:: Requirement ::
Would you copy exactly the lines in the data below from the one that has "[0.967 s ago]" through the one that has "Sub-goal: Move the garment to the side", dropping any pictures?

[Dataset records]
+===+
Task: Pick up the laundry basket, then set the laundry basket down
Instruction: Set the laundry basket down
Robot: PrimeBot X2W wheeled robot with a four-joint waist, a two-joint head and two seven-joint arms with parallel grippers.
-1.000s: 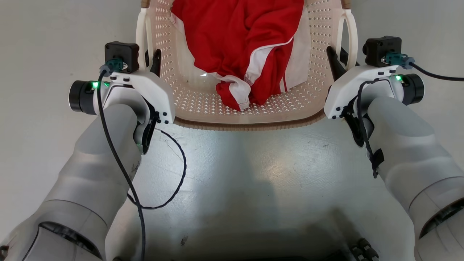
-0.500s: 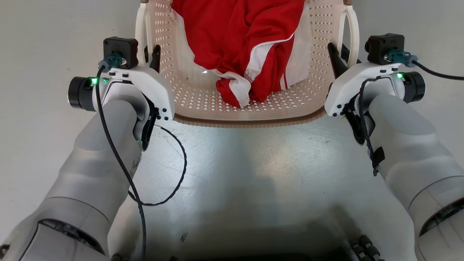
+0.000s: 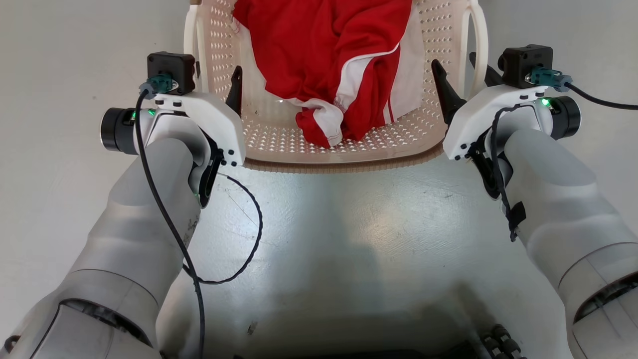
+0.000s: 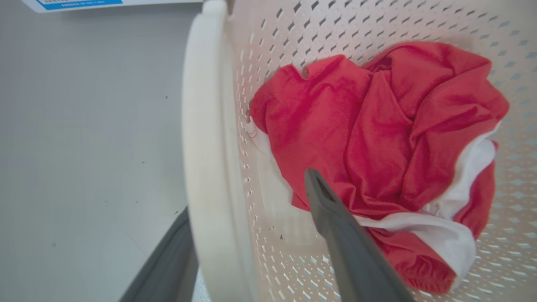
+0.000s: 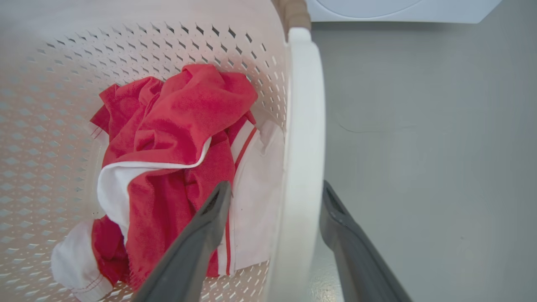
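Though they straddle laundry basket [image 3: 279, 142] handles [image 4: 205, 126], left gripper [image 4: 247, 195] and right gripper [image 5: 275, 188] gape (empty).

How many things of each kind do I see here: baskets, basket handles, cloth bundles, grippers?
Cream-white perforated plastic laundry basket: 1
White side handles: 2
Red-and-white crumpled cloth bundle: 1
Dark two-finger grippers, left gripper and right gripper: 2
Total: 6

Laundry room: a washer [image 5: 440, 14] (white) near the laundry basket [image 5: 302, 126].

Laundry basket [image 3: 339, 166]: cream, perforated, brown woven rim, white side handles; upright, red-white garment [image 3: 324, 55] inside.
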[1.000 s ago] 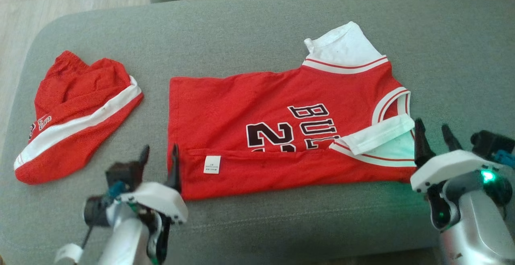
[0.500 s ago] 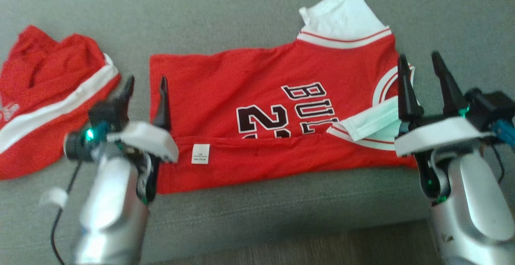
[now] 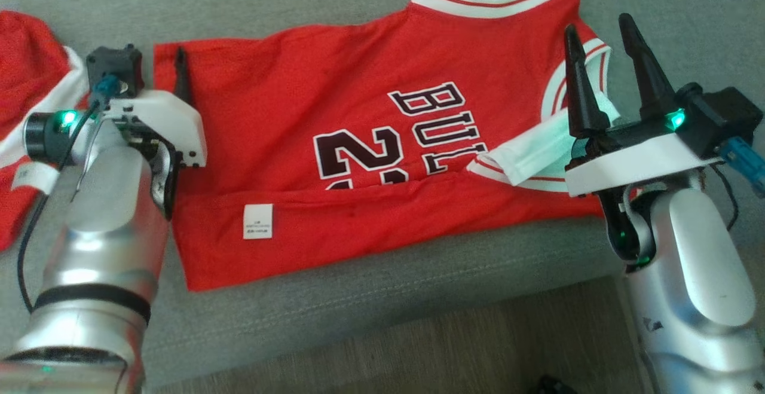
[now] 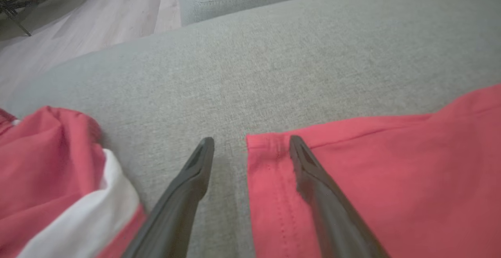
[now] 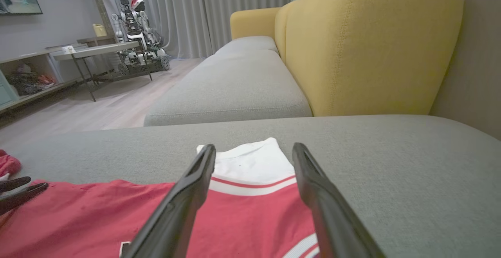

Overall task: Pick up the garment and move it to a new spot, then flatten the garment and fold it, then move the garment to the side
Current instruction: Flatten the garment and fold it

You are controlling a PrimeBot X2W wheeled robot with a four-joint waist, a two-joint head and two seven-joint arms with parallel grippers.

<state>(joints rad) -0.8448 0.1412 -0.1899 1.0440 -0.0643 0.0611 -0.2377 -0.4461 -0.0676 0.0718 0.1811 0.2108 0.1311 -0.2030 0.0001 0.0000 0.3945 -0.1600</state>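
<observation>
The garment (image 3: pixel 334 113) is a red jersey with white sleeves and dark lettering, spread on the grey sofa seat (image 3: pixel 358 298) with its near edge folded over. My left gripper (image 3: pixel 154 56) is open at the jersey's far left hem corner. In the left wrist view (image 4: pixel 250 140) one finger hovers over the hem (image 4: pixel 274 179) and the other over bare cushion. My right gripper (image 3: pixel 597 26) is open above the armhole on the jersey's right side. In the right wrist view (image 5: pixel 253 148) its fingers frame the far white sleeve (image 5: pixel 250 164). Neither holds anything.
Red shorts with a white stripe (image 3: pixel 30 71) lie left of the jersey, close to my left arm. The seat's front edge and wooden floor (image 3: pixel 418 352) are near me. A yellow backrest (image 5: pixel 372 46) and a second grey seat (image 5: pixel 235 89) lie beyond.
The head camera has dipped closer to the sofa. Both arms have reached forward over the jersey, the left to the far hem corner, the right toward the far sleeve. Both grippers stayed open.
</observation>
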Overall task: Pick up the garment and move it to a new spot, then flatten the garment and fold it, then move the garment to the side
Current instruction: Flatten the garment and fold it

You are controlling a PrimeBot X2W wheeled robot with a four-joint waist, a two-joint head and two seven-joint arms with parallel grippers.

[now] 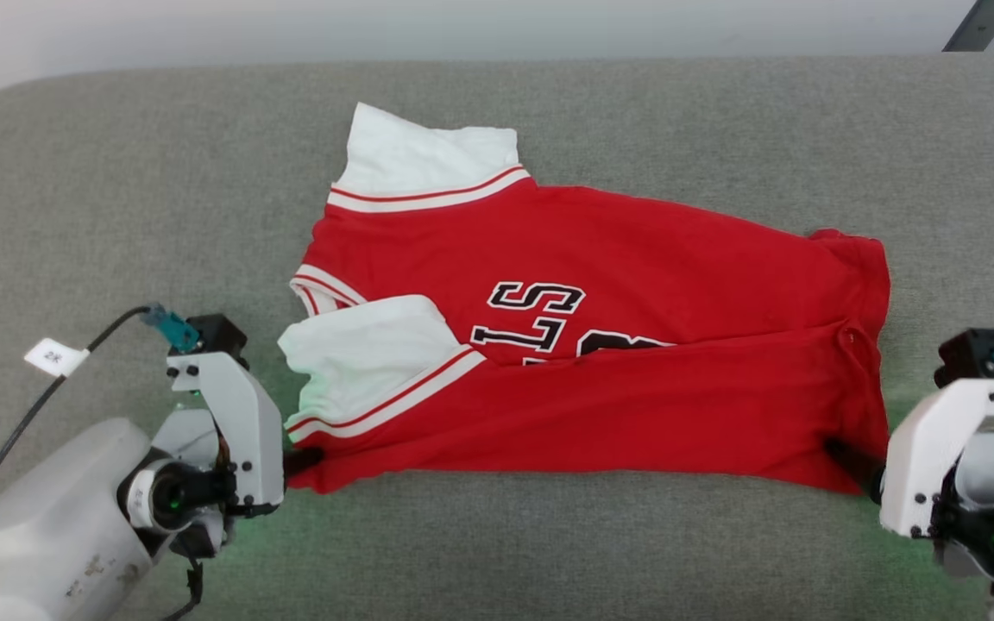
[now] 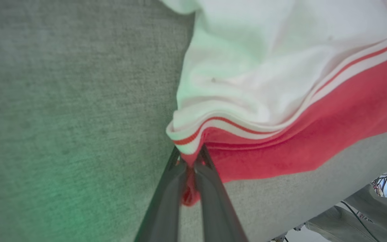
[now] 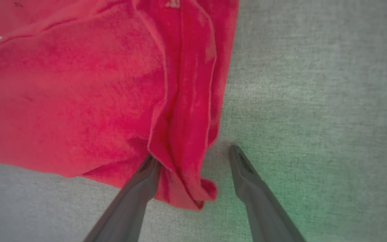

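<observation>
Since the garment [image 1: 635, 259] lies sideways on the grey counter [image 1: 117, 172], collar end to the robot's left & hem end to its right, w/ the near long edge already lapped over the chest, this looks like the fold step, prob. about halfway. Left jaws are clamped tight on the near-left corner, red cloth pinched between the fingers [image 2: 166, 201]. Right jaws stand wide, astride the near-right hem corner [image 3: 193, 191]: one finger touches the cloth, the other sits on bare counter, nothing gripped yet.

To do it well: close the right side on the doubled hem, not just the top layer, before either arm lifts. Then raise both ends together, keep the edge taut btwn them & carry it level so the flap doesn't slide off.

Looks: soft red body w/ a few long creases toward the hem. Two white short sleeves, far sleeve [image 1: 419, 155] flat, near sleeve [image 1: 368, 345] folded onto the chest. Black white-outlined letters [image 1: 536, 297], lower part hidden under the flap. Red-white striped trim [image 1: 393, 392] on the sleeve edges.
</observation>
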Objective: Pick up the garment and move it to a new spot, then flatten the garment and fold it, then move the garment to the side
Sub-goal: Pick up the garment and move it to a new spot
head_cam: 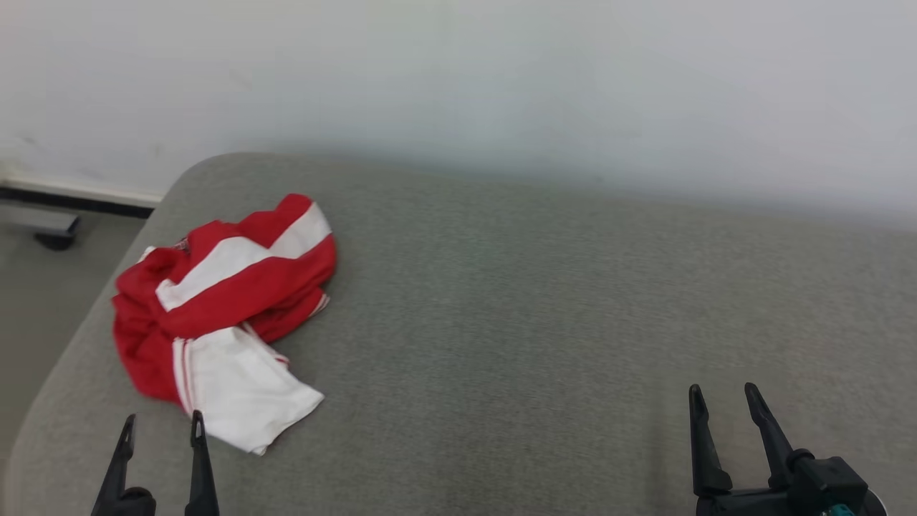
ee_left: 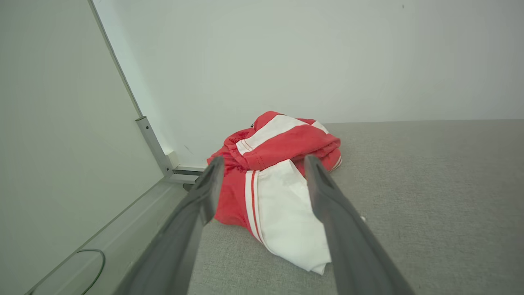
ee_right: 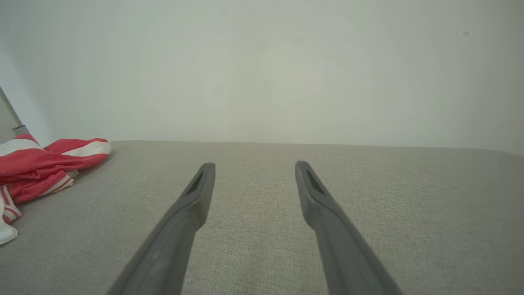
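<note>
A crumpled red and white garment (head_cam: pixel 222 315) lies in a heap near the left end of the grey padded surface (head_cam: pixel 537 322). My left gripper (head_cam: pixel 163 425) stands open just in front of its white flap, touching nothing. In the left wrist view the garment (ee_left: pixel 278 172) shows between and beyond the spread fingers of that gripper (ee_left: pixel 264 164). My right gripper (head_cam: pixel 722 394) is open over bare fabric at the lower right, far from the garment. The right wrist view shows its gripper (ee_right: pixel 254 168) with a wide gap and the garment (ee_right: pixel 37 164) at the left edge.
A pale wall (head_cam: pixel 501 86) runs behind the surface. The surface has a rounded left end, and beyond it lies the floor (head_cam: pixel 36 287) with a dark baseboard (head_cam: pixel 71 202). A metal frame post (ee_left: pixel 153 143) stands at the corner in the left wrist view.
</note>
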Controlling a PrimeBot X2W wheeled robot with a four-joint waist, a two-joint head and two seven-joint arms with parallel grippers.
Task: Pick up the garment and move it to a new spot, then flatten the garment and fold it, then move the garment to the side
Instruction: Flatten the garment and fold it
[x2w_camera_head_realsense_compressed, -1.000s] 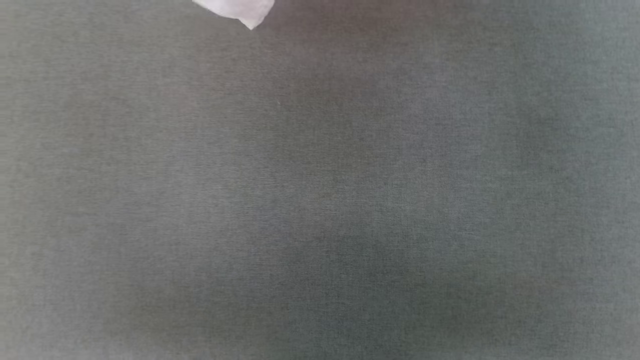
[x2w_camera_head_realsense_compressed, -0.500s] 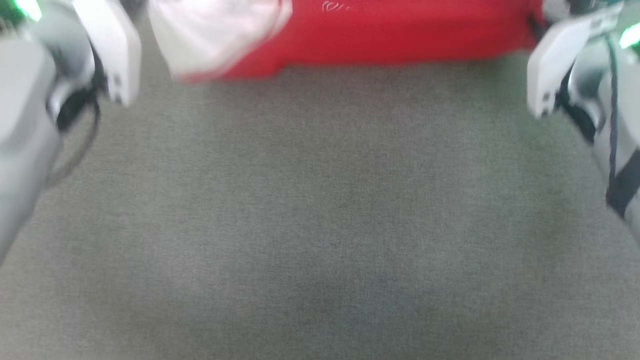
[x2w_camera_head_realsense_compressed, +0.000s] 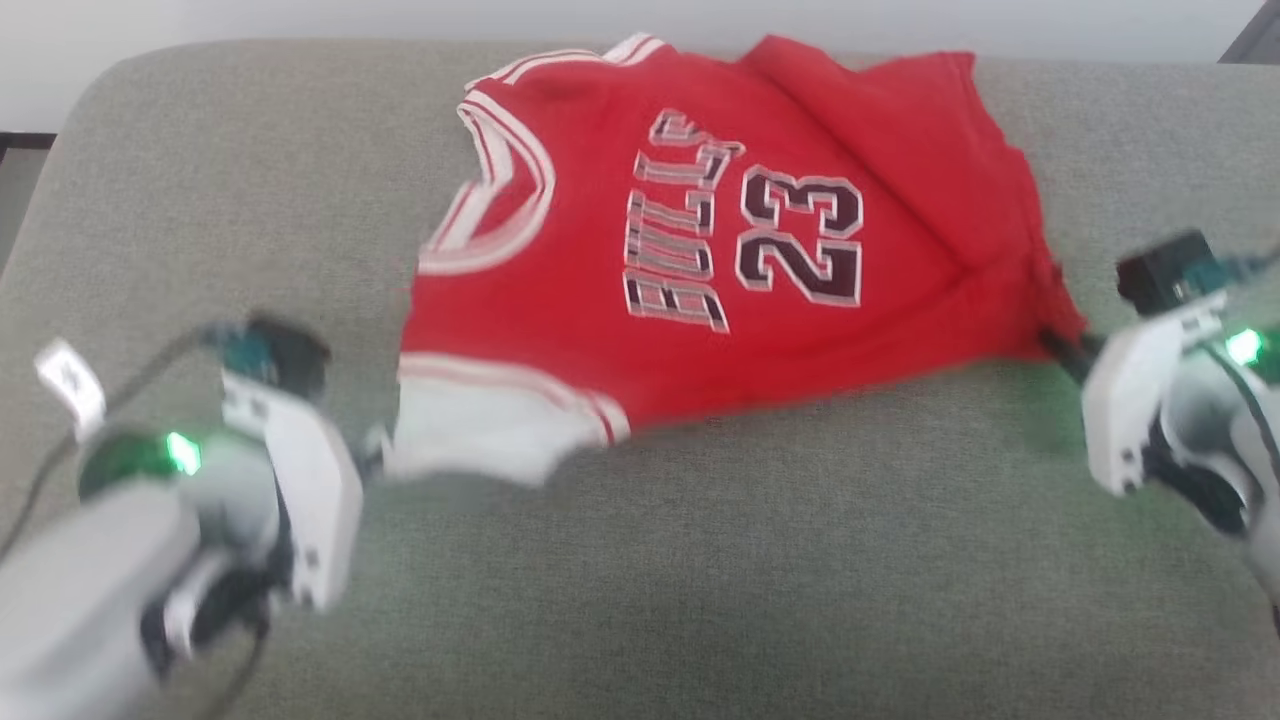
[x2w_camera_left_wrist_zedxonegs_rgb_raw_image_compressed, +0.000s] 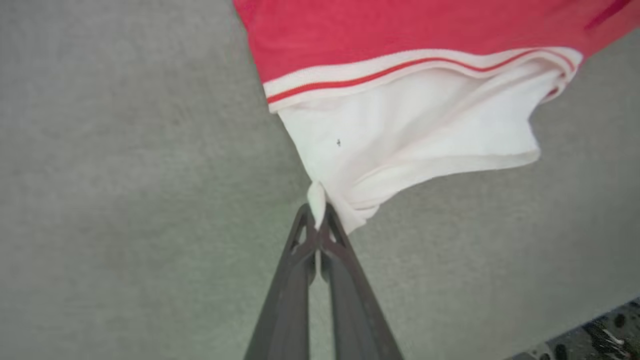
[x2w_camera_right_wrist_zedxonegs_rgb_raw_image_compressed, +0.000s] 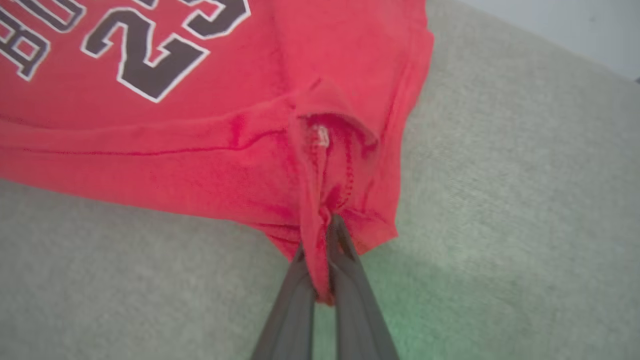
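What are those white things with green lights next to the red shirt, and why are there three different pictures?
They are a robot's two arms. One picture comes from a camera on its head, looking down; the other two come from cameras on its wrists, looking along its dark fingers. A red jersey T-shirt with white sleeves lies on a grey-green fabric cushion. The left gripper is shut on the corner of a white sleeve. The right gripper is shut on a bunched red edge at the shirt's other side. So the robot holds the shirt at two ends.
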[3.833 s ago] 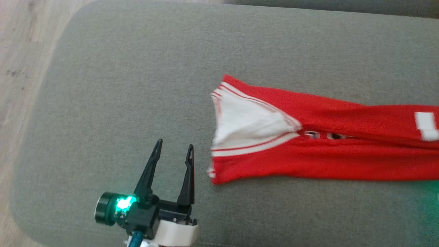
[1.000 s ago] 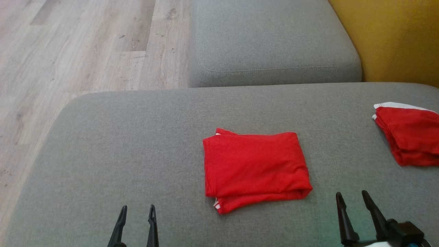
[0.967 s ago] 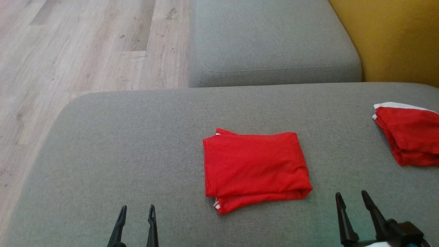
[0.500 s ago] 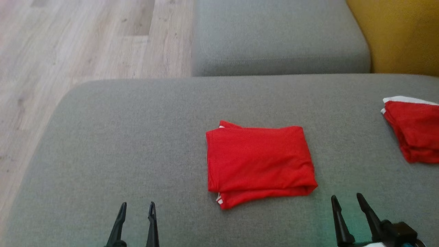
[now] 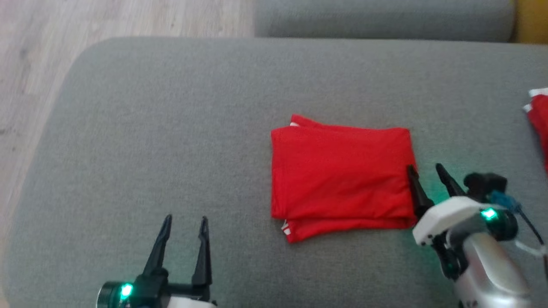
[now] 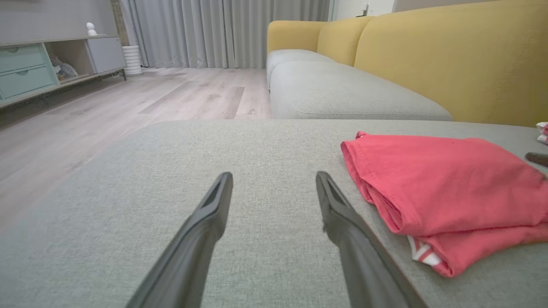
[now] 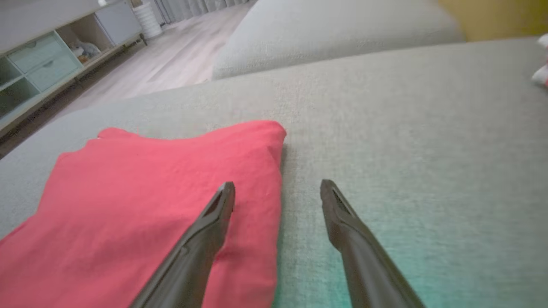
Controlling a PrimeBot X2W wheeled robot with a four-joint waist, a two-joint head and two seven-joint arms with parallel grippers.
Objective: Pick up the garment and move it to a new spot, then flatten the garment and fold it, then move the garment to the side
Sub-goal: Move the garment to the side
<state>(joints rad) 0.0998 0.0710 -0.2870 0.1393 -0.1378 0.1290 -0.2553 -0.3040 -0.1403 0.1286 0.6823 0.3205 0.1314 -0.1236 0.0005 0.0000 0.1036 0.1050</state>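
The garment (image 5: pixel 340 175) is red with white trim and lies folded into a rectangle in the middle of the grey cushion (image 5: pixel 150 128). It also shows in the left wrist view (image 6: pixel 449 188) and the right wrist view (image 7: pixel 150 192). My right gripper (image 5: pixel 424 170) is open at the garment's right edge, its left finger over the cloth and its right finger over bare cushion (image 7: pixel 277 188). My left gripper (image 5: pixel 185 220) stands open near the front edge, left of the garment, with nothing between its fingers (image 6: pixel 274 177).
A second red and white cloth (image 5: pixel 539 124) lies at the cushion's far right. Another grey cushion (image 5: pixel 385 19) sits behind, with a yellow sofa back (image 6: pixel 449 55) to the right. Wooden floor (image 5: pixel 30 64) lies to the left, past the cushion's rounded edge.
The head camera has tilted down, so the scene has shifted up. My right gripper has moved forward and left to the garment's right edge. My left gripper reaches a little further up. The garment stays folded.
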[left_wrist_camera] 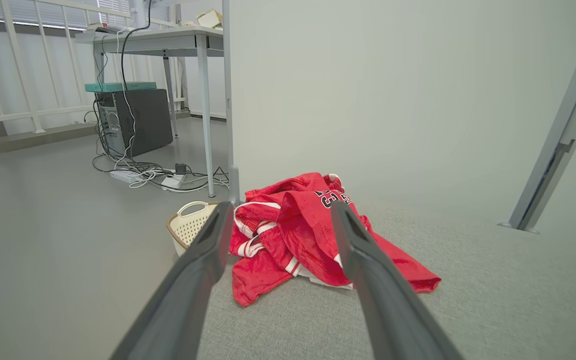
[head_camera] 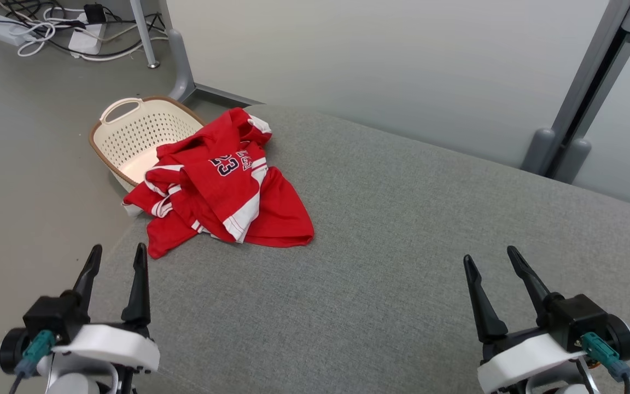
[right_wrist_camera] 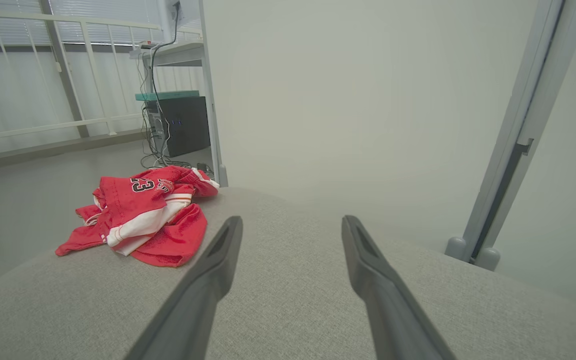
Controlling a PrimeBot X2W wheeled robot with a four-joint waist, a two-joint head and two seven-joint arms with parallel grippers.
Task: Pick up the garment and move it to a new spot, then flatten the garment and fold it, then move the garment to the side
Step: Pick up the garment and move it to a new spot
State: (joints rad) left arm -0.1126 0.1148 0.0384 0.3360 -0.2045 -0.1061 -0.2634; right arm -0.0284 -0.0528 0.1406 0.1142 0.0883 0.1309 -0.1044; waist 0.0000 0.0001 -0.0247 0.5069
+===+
:: Result of the exercise ::
[0.967 s ago] 
[0.500 s ago] 
[now] 
[now] 
[now] 
Controlling a PrimeBot X2W wheeled robot with a four-joint waist, a two-joint head and two seven-joint arms with parallel grippers.
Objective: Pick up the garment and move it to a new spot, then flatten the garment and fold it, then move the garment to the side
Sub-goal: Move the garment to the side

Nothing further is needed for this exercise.